ATS Bible Dictionary

A cold-blooded animal, with much resemblance to the serpent, but having four feet. Large numbers are found in Syria, varying greatly in size, appearance, and place of abode; some dwelling partly in water, and others on the rocks of the desert, or among old ruins. Lizards were unclean by the Levitical law, Le 11:30.

Easton's Bible Dictionary
Only in Leviticus 11:30, as rendering of Hebrew letaah, so called from its "hiding." Supposed to be the Lacerta gecko or fan-foot lizard, from the toes of which poison exudes. (see CHAMELEON.)
Webster's Revised Unabridged Dictionary
1. (n.) Any one of the numerous species of reptiles belonging to the order Lacertilia; sometimes, also applied to reptiles of other orders, as the Hatteria.

2. (n.) A piece of rope with thimble or block spliced into one or both of the ends.

3. (n.) A piece of timber with a forked end, used in dragging a heavy stone, a log, or the like, from a field.

International Standard Bible Encyclopedia

liz'-ard: The list of unclean "creeping things" in Leviticus 11:29, 30 contains eight names, as follows:

1. Names:

(1) choledh, English Versions of the Bible "weasel" (which see);

(2) `akhbar, English Versions of the Bible "mouse" (which see);

(3) tsabh, the King James Version "tortoise," the Revised Version (British and American) "great lizard" (which see);

(4) 'anaqah, the King James Version "ferret," the Revised Version (British and American) "gecko" (which see);

(5) koach, the King James Version "chameleon," the Revised Version (British and American) "land-crocodile" (which see);

(6) leTa'ah, English Versions of the Bible "lizard"; compare Arabic laTa', "to cling to the ground";

(7) chormeT, the King James Version "snail," the Revised Version (British and American) "sand-lizard" (which see);

(8) tinshemeth, the King James Version "mole," the Revised Version (British and American) "chameleon" (which see).
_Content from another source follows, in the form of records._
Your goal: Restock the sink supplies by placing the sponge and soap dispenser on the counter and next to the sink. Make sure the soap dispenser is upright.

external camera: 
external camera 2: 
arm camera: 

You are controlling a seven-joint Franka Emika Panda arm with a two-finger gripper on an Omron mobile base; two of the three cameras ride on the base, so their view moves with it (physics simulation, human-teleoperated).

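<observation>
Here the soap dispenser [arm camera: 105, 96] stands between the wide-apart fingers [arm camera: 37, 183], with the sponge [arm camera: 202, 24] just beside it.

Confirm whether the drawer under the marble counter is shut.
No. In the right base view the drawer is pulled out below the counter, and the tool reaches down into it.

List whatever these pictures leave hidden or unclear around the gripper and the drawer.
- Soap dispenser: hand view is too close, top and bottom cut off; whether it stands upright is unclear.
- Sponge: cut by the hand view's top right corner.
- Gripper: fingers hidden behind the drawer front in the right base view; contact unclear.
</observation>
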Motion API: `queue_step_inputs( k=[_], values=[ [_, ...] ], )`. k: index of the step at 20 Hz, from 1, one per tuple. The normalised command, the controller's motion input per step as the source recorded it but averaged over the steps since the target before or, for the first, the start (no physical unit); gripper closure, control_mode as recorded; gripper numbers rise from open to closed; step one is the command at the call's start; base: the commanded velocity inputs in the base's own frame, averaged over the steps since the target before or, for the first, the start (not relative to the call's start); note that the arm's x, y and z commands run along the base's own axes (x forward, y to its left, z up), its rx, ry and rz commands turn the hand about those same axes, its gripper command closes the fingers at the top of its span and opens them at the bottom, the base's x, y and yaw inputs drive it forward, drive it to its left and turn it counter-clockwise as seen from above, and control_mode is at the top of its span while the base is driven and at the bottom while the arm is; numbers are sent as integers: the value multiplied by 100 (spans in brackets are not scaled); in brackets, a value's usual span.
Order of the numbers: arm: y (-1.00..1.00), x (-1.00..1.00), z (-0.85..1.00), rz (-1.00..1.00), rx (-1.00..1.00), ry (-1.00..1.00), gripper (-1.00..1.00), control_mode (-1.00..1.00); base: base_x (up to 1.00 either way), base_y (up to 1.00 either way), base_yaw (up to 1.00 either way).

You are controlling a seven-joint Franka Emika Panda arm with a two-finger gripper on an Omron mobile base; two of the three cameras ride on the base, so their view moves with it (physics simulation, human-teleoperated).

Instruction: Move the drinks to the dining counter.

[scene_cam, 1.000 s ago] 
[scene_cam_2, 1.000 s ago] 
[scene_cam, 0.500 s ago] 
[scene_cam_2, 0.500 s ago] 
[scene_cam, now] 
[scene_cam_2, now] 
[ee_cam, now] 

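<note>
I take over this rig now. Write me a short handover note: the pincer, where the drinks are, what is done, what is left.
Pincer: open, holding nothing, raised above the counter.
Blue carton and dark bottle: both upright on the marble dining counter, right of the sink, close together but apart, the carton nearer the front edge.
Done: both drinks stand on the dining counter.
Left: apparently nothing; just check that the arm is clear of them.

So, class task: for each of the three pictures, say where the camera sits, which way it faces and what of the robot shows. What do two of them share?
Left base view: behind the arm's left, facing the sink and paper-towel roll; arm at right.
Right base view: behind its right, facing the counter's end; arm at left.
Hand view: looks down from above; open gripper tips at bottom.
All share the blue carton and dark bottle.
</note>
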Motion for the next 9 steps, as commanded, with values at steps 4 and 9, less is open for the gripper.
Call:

In Proverbs 30:28, we find

(9) semamith, the King James Version "spider," the Revised Version (British and American) "lizard."

Since (1), (3), (4), (5), (6) and (7) occur as names of animals only in this passage, and as the philological evidence available is in most cases not very convincing, their determination is difficult and uncertain. the Revised Version margin to "gecko" (Leviticus 11:30) has "Words of uncertain meaning, but probably denoting four kinds of lizards."

2. Lizards of Palestine:

Among the many lizards of Palestine, the monitor and thorny-tailed lizard are remarkable for their size, and the chameleon for its striking appearance and habits. On etymological grounds, koach, the King James Version "chameleon," the Revised Version (British and American) "land-crocodile," Septuagint chamaileon, has been taken to be the monitor; tsabh, the King James Version "tortoise," the Revised Version (British and American) "great lizard," Septuagint krokodeilos chersaios, to be the thorny-tailed lizard; and tinshemeth, the King James Version "mole," the Revised Version (British and American) "chameleon," Septuagint aspalax, to be the chameleon. On the same grounds, choledh, English Versions of the Bible "weasel," Septuagint gale, might be the mole-rat.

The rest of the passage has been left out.